Le principe de l’État de droit et l’égalité devant la loi est bafouée
Cette décision de la Cour suprême des États-Unis accordant une immunité légale présumée à l’ancien président Donald Trump pour ses actes officiels soulève des questions fondamentales sur le principe de l’État de droit et l’égalité devant la loi. Cette décision, prise à une majorité de 6 contre 3, établit un précédent crucial selon lequel les présidents doivent bénéficier d’une protection contre les poursuites pénales, même pour des actions contestées menées dans l’exercice de leurs fonctions.
Le principe fondamental de l’État de droit stipule que personne n’est au-dessus de la loi. Cette idée implique que tous, y compris les plus hauts dirigeants de l’État, doivent être responsables de leurs actes devant la justice. En accordant une immunité étendue, la Cour suprême affirme la nécessité de protéger l’indépendance et la capacité d’action du pouvoir exécutif, argumentant que cela est essentiel pour que les présidents puissent prendre des décisions difficiles sans craindre des poursuites judiciaires.

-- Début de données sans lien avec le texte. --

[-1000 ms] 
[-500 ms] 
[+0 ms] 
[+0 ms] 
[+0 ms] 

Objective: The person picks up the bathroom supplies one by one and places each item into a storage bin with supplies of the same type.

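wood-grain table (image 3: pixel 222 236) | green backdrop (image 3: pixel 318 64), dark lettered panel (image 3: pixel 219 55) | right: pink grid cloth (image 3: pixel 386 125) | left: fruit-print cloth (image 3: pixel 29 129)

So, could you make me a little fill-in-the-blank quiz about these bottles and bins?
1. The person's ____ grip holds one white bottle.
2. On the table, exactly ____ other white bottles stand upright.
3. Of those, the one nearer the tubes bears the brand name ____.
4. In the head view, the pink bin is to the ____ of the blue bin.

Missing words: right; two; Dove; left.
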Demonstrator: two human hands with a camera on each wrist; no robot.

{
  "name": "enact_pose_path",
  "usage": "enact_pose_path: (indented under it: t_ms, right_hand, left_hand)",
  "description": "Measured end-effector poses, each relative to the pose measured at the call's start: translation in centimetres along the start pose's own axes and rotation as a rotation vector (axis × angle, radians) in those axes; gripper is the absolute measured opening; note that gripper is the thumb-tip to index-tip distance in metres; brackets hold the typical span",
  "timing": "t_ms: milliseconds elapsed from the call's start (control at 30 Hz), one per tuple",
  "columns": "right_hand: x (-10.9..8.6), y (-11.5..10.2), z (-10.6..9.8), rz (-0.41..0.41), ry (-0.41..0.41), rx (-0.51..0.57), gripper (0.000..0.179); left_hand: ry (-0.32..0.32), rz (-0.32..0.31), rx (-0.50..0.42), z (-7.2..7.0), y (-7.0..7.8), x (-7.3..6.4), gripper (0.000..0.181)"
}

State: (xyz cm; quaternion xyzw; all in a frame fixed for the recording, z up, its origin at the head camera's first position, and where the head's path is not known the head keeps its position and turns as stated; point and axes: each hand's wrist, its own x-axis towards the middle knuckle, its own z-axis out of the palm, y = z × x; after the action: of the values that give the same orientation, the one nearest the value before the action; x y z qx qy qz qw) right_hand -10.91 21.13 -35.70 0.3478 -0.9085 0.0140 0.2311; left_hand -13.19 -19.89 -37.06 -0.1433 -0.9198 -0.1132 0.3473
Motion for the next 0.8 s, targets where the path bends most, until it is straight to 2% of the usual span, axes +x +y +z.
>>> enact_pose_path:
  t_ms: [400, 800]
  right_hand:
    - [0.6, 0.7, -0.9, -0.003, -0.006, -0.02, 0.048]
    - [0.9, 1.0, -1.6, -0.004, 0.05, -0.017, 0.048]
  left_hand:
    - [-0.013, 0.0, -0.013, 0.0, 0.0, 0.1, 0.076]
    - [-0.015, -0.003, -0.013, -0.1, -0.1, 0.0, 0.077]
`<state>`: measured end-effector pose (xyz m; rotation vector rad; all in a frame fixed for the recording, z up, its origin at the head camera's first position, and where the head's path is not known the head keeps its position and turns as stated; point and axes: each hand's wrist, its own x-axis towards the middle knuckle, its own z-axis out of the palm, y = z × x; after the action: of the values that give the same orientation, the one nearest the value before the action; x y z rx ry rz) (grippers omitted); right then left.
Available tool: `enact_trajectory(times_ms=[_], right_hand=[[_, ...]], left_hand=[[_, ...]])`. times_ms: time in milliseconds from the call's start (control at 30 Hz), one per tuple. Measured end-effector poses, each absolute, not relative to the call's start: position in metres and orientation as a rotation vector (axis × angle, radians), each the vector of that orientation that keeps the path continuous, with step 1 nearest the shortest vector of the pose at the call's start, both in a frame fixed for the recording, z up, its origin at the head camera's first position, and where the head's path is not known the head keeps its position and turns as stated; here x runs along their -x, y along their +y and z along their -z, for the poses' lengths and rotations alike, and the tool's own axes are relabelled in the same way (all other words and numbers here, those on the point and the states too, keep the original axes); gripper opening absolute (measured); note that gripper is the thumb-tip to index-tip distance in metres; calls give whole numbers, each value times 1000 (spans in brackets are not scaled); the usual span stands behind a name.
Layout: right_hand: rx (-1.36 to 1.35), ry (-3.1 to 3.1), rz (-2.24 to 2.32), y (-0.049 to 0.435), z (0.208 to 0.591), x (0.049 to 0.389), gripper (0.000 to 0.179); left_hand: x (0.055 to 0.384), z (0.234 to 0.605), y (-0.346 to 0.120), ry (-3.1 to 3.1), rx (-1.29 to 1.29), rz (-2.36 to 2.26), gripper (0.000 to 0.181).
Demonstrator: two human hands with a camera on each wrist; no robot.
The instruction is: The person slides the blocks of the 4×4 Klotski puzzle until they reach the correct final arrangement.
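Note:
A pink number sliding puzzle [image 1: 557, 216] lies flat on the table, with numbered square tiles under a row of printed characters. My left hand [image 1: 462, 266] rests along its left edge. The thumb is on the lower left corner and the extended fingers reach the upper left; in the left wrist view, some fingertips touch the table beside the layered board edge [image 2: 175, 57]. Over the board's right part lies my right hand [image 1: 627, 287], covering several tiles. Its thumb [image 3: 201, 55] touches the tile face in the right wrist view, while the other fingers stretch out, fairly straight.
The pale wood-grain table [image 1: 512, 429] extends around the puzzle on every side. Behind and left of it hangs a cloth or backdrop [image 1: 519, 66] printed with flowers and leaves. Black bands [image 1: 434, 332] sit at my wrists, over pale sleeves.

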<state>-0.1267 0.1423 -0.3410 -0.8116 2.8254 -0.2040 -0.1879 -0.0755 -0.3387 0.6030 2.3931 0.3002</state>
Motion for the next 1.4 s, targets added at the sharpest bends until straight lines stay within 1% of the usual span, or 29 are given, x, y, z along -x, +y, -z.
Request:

Cependant, cette immunité doit être balancée avec la responsabilité et la transparence exigées dans une démocratie fonctionnelle. Comme l’a souligné le président Joe Biden, une telle immunité pourrait potentiellement étendre les pouvoirs présidentiels au-delà des limites prévues par la Constitution, compromettant ainsi l’équilibre des pouvoirs et l’obligation de rendre des comptes.
La dissidence exprimée par les juges minoritaires, comme celle de la juge Sonia Sotomayor, reflète des préoccupations légitimes quant aux implications de cette décision pour la primauté du droit. Ridiculiser le principe selon lequel personne n’est au-dessus de la loi pourrait, selon eux, affaiblir les fondements de la démocratie en permettant une interprétation excessive des prérogatives présidentielles.
En somme, alors que la Cour suprême justifie son jugement en défendant l’indépendance nécessaire du pouvoir exécutif, il est essentiel de rappeler que la primauté du droit doit prévaloir en toutes circonstances. Aucun individu, pas même le président, ne doit être exempté de la responsabilité juridique pour des actions qui pourraient violer la loi. C’est là le pilier sur lequel repose une société démocratique et équitable, où la confiance du public dans ses institutions dépend de leur capacité à maintenir cette équité et cette justice pour tous.